Hermeneutic phenomenology provides a framework for me to analyse and illuminate experiences of maker education from secondary school teachers involved in the study, resulting in a much deeper understanding of the nature and meaning of the phenomenon. Using the voices of experienced teachers who have adopted maker education will contribute to the development of unique perspectives and a greater understanding of maker education in secondary schools, so it is an important aspect of my design to have teacher participants as co-researchers. Adopting Gadamer’s hermeneutic circle of understanding (1977) will provide an iterative framework for me to co-construct understanding and interpret data with teachers participating in the study. With this methodology, the researcher and participants are all at the centre of the inquiry and it is here that Gadamer believes that we can breathe new life and insights into the phenomena of maker education.
In Gadamer’s view from Truth and Method (1960), a horizon is defined as a range of vision that includes everything seen from a particular vantage point. On the one hand a person with no horizon does not see far enough and overvalues what is nearest at hand, but somebody with a horizon is able to see beyond what is right in front of them. Questioning is an essential part of the interpretive process in hermeneutic phenomenology, and in this study with teachers as co-researchers there is an opportunity to recreate more than somebody else’s meaning.
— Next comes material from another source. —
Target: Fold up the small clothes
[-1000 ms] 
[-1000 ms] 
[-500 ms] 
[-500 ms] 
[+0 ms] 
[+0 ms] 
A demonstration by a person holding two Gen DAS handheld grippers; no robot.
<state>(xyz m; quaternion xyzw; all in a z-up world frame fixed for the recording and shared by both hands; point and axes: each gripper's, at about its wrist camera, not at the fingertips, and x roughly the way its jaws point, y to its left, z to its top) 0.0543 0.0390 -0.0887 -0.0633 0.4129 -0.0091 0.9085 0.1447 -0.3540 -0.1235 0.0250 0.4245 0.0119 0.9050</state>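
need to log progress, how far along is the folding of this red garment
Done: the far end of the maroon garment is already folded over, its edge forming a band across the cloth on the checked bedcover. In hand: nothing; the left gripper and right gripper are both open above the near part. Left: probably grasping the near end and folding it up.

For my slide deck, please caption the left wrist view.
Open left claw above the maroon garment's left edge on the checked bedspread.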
Using the hermeneutic circle of understanding can transform the data collected into findings that are a fusion of horizons from everybody involved in the study, including the lived experiences of me as a researcher and teacher participants.
For this study, I have chosen hermeneutic phenomenological methodology because it allows me to uncover rich descriptions and personal meanings of lived experiences related to maker education in secondary schools. Whilst problem-based methodology can be used in education research to contribute to the improvement of teaching and learning, I used the approach during one of the EdD taught modules for a small qualitative study with one teacher to examine the effectiveness of pair programming in the classroom to teach programming. Although the data collected during a one hour single interview was sufficient to draw out themes from the coding, I felt I had missed the opportunity to gain further professional insights from the teacher’s lived experiences that might have uncovered more about the phenomenon that was being researched. I’ve also considered a case study approach, allowing the development of a detailed portrayal and case analysis of one teacher or practitioners across several schools, but this doesn’t fully meet the requirements of focusing on experiences as lived.
The value of co-production of knowledge with teachers is a fundamental element to my axiological perspective and hermeneutic phenomenological interviewing will support my intention to gain teachers’ experiences of the topic and build an emic perspective of maker education in secondary school settings. However, with an insider perspective as a researcher, transparency will be central to my approach as I conduct the research without influencing methodology and research design by projecting my own views onto teachers. Adopting hermeneutic phenomenology, I can explicitly bring in my own experiences of maker education and use the multiple stages of interpretation and discussion using the hermeneutic circle with participants of how interpretations arise from the data, to add rigour to the study. I have decided to journal during the pilot stage of a hermeneutic phenomenological study and if it turns out to be an effective mechanism to make any personal biases explicit then I will continue throughout the larger EdD study. Journaling from the start of the study any of my pre-understandings about maker education prior to data collection and analysis will be a useful way to keep abreast of revisions in my own thinking of the phenomena in relation to teacher experiences examined. I will acknowledge potential bias and be critically reflective to make sure that knowledge is well founded in evidence, thus ensuring trustworthiness of data collected. This will help me to conscientiously negotiate the space between insider and qualitative researcher and my positioning as having a background as a teacher but not working in one school full-time now will be apparent throughout the research process. Openness about my professional experiences as an insider with teachers, headteachers, educators in the community and partnerships with industry will add credibility and strength to methods and is of paramount importance to me as a researcher.
Gadamer, H.G., 1960. Truth and Method.
Gadamer, H.G., 1977. Heidegger’s Later Philosophy. Philosophical hermeneutics, pp.213-28.